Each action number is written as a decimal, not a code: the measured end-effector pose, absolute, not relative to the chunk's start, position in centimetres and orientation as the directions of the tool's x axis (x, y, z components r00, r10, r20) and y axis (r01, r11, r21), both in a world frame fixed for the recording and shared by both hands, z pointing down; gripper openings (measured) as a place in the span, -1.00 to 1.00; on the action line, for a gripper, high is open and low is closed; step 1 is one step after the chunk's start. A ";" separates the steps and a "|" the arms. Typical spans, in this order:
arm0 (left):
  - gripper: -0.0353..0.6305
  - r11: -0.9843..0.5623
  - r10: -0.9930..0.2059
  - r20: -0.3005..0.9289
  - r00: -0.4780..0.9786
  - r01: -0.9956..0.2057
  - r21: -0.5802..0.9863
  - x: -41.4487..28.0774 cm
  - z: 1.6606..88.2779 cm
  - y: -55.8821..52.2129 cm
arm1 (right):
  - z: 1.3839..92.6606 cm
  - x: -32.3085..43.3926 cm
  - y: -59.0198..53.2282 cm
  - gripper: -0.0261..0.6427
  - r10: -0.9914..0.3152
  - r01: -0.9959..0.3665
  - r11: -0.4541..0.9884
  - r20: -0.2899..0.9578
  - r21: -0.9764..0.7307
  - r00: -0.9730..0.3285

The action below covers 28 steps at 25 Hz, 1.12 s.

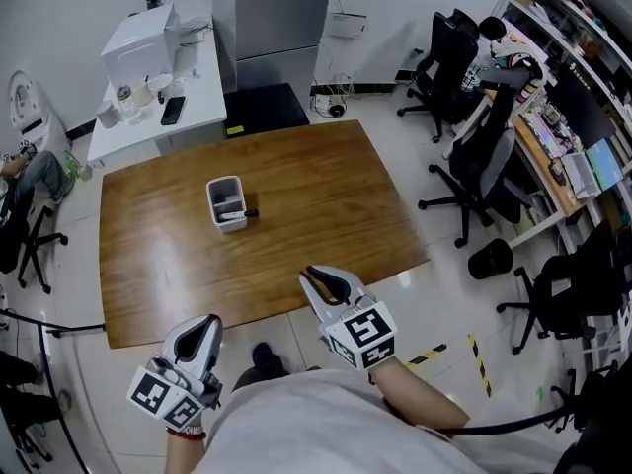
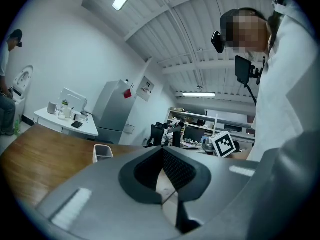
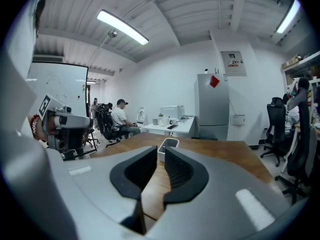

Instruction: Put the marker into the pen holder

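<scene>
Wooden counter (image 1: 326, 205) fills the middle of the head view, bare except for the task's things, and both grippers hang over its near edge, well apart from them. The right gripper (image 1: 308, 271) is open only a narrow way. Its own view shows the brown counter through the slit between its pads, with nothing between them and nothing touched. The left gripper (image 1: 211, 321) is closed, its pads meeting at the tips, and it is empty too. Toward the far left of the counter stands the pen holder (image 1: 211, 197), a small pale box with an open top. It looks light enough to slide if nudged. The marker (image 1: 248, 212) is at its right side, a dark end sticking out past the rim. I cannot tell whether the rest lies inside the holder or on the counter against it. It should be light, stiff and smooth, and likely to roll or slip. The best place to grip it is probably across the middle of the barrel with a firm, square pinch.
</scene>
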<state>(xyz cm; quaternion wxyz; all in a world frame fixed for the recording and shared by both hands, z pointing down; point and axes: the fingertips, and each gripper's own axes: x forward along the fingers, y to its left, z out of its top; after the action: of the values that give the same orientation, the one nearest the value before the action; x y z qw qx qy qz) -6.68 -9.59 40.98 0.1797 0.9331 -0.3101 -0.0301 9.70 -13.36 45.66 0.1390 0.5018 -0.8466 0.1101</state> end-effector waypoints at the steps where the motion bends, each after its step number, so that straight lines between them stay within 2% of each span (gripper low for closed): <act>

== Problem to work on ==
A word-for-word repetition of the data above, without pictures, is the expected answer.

== Result of the exercise ==
Each action number is written as a decimal, not a code: the measured end-effector pose, absolute, not relative to the chunk's start, position in centimetres and orientation as the directions of the tool's x axis (x, y, z components r00, r10, r20) and y axis (r01, r11, r21), both in a world frame fixed for the recording and shared by both hands, z pointing down; gripper openings (measured) as a place in the span, -1.00 to 1.00; on the action line, for a gripper, high is open and low is closed; step 1 is one step after the chunk's start. A ";" separates the steps and a "|" the arms. Typical spans, in this order:
arm0 (left):
  - gripper: -0.0353..0.6305
  - r11: -0.9843..0.5623
  - r10: -0.9930..0.2059
  - r20: -0.3005..0.9289
  - r00: -0.4780..0.9786
  - r01: -0.9956..0.2057
  - r21: -0.5802..0.9863
  - x: -41.4487..28.0774 cm
  - z: 1.6606..88.2779 cm
  - y: -55.8821..52.2129 cm
arm1 (right):
  - z: 1.3839..92.6606 cm
  - x: -32.3085..43.3926 cm
  - y: -59.0198..53.2282 cm
  - gripper: -0.0261..0.6427
  - r10: -0.9914..0.3152
  - r01: -0.9959..0.3665
  - r11: -0.4541..0.9884
  - r20: -0.2899..0.9578
  - r21: -0.9764..0.7307
  - r00: -0.9730..0.3285

The action below covers 28 steps at 25 Hz, 1.12 s.


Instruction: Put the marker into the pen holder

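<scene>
Wooden counter (image 1: 326, 205) fills the middle of the head view, bare except for the task's things, and both grippers hang over its near edge, well apart from them. The right gripper (image 1: 308, 271) is open only a narrow way. Its own view shows the brown counter through the slit between its pads, with nothing between them and nothing touched. The left gripper (image 1: 211, 321) is closed, its pads meeting at the tips, and it is empty too. Toward the far left of the counter stands the pen holder (image 1: 211, 197), a small pale box with an open top. It looks light enough to slide if nudged. The marker (image 1: 248, 212) is at its right side, a dark end sticking out past the rim. I cannot tell whether the rest lies inside the holder or on the counter against it. It should be light, stiff and smooth, and likely to roll or slip. The best place to grip it is probably across the middle of the barrel with a firm, square pinch.
</scene>
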<state>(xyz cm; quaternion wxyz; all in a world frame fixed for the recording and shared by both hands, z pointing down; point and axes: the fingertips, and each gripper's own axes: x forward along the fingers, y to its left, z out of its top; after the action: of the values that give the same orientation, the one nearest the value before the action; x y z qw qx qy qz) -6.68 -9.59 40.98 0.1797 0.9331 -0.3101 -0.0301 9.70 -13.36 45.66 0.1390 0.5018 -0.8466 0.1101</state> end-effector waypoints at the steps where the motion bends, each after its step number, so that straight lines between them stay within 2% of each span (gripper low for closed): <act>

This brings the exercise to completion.